Exercise: When you reach the line in the listing below that contains "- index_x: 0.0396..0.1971", begin returning lines exactly as written, and stop after the line that contains "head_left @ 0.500". Return no other lines.

Material provided:

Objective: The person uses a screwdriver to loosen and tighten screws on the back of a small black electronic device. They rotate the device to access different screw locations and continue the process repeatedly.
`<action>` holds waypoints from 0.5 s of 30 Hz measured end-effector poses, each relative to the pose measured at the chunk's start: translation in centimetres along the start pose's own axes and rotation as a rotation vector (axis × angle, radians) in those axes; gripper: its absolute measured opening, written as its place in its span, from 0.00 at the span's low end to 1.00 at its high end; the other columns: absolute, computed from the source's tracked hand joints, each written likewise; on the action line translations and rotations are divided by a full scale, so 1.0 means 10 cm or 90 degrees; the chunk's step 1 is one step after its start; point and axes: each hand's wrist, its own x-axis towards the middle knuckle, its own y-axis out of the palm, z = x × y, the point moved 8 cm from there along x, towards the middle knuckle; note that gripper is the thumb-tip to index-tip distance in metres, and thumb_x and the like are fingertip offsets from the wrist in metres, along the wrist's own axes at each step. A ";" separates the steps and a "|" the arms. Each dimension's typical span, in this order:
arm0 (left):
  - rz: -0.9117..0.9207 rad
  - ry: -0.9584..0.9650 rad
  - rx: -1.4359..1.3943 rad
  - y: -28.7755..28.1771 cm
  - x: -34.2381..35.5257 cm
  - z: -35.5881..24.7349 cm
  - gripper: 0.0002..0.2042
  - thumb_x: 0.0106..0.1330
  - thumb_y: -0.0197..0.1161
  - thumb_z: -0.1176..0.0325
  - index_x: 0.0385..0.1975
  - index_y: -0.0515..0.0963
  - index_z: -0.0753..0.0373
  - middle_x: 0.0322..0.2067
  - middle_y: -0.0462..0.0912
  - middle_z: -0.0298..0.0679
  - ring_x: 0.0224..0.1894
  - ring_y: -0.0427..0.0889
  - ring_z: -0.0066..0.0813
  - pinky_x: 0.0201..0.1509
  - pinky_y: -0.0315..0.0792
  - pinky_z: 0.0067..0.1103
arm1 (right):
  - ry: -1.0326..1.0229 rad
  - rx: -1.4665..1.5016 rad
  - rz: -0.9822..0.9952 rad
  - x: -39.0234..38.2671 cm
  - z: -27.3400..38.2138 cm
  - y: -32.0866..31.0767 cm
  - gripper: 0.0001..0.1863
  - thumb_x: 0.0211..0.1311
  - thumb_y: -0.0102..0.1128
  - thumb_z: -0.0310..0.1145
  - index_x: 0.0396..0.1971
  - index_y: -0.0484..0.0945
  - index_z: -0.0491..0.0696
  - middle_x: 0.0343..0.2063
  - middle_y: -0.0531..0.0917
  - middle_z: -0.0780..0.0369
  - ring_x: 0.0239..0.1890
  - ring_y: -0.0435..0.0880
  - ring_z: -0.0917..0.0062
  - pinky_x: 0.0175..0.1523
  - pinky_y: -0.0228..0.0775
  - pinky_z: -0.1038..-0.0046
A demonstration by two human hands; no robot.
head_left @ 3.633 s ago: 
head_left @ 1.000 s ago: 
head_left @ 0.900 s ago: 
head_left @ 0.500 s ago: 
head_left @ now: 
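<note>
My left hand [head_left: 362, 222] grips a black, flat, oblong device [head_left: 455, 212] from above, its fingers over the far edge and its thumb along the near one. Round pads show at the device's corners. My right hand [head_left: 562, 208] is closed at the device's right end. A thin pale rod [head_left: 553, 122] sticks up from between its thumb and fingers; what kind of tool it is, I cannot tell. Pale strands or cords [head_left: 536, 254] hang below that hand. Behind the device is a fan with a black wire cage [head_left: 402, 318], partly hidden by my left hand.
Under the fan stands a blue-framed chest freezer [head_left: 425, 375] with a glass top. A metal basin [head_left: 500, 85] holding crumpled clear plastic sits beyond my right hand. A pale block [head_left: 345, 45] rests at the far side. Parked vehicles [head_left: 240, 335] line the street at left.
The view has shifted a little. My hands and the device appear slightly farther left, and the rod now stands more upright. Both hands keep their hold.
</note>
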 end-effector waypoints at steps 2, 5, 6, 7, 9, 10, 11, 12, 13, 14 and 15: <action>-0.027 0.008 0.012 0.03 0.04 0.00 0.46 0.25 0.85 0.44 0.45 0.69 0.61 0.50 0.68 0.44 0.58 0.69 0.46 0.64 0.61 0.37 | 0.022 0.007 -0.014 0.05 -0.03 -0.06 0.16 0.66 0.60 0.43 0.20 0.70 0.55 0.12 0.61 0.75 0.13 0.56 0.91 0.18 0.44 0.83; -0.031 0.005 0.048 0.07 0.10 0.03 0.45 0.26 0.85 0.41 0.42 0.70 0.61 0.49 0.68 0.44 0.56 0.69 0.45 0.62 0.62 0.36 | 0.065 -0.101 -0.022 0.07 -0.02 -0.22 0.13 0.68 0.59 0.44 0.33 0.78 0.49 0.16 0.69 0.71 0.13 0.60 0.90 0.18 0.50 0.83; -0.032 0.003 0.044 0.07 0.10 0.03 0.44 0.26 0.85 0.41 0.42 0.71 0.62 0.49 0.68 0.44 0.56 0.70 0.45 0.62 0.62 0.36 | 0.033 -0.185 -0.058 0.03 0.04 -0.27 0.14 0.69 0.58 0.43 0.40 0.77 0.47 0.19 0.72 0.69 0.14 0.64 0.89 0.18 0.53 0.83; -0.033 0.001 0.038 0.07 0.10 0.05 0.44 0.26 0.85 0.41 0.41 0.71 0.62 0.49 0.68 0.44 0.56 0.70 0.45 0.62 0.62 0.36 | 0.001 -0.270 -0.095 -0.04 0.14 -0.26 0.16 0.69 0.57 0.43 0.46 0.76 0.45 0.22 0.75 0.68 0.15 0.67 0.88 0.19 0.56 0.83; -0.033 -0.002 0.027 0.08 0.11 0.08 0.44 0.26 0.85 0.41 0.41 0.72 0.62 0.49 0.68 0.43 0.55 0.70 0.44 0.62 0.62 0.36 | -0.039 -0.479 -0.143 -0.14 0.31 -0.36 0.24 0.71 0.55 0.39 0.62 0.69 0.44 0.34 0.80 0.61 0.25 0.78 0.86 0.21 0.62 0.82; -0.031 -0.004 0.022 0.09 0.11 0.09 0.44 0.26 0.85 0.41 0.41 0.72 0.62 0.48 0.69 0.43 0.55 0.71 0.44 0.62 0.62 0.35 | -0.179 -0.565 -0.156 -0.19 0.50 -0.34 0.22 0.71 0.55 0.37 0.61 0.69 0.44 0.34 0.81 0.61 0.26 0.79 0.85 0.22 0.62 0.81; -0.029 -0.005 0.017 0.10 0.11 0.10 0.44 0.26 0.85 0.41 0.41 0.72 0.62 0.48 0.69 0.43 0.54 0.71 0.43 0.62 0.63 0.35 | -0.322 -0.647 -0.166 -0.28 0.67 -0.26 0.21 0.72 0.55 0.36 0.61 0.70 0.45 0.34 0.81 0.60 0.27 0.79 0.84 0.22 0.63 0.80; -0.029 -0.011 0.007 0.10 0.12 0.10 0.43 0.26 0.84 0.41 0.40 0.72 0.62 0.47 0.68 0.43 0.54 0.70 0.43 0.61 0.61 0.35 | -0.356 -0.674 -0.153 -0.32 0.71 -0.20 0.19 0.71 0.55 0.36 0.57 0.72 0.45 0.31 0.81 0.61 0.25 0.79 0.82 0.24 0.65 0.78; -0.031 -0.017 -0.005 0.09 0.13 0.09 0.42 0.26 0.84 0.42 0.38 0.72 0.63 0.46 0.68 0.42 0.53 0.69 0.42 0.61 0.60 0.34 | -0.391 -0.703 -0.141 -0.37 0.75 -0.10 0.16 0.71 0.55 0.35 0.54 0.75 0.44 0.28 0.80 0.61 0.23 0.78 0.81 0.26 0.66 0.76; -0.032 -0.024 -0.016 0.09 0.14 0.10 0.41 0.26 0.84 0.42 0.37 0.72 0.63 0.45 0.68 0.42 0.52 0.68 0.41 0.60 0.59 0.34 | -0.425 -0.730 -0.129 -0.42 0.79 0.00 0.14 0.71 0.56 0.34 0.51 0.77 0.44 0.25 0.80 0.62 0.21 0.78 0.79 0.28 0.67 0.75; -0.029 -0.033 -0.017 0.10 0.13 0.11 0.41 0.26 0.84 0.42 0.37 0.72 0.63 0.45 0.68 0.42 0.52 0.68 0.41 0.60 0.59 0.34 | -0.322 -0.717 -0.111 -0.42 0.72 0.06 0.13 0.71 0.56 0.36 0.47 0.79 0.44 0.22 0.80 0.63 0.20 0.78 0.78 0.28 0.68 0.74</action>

Exercise output:
  - index_x: 0.0396..0.1971
  - index_y: -0.0484..0.0945
  - index_z: -0.0491..0.0696
  - middle_x: 0.0343..0.2063
  - middle_y: -0.0531..0.0917
  - middle_z: -0.0780..0.0369
  - ring_x: 0.0239..0.1890
  - ring_y: -0.0435..0.0880
  - ring_z: -0.0917..0.0062
  - pinky_x: 0.0175..0.1523
  - pinky_y: -0.0228..0.0775
  - pinky_z: -0.1038..-0.0046
A demonstration by two human hands; no robot.
head_left @ 3.633 s ago: 
head_left @ 1.000 s ago: 
head_left @ 0.900 s ago: 
head_left @ 0.500 s ago: 

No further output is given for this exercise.